The problems I'm aware of could be heat from the possible stall of air circulation, and limits to movement since fur isn't very elastic at all. I think the latter could be worked out by wearing the suit in parts, such as pants/torso/arms/head separately. I don't know in what ways the heat is a problem, but I've heard it gets very hot in fursuits. Whether a formfitting suit would help it or make it worse is beyond me. In a way it would make sense to be *less* hot, because the air locked between the suit and your body is what keeps it all warm. (that's why there's 2 windows apart from each other, the air in between insulates the temperature better)

And same thing with the heads. They all seem so huge, and that's probably because people craft them fully from foam. I think if you made sort of a "full face hat" made of fur, and used foam only where it's needed to get the right shape, you might get a very small and neat head..?

There has been one very formfitting female tiger(?) suit floating around, but it has very short fur so it looks too much like a sewn suit. Although the head is still kind of too big.

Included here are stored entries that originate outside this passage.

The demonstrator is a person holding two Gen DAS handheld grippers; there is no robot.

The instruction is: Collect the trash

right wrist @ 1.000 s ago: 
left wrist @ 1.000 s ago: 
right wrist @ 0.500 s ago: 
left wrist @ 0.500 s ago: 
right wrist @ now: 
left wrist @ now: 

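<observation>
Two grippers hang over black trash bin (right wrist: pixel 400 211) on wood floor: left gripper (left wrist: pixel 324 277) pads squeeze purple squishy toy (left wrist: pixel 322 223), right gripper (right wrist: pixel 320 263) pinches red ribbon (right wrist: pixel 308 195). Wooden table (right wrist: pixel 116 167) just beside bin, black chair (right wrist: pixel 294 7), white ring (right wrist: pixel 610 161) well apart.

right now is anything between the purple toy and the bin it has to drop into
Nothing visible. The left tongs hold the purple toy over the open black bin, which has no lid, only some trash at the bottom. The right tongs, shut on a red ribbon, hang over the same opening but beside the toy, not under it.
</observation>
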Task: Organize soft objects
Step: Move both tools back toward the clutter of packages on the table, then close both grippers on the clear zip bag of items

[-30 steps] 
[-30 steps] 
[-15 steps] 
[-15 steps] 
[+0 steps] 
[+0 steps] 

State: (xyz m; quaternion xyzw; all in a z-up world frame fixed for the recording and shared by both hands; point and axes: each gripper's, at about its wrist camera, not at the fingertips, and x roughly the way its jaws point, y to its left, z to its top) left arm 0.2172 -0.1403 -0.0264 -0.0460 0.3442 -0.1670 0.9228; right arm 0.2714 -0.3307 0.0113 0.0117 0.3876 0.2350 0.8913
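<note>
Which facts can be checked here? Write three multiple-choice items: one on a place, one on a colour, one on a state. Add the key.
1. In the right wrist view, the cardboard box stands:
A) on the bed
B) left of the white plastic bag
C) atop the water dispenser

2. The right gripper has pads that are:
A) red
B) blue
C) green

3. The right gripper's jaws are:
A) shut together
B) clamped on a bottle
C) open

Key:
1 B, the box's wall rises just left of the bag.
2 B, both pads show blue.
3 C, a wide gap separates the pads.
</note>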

Does anyone have any thoughts? Experiences? Photos?


----------



## Mutations2000 (Mar 27, 2012)

My fursuit was fitted very carefully so that it's practically skin tight. The body of the suit is all one part, and it doesn't restrict my movement much (if any).  I think it's better to have a form fitting suit, because it means less material, and therefore less weight (and potentially less heat).  As for the head, there is a technique similar to what you described, which uses foam only as needed.  It's the ninja hood/balaclava technique. So, I hope that answers some of your questions.


----------



## Tsun (Mar 27, 2012)

Ah that's interesting, so at least I know it's more or less possible to have a formfitting one. XD Do you have any pictures you could show?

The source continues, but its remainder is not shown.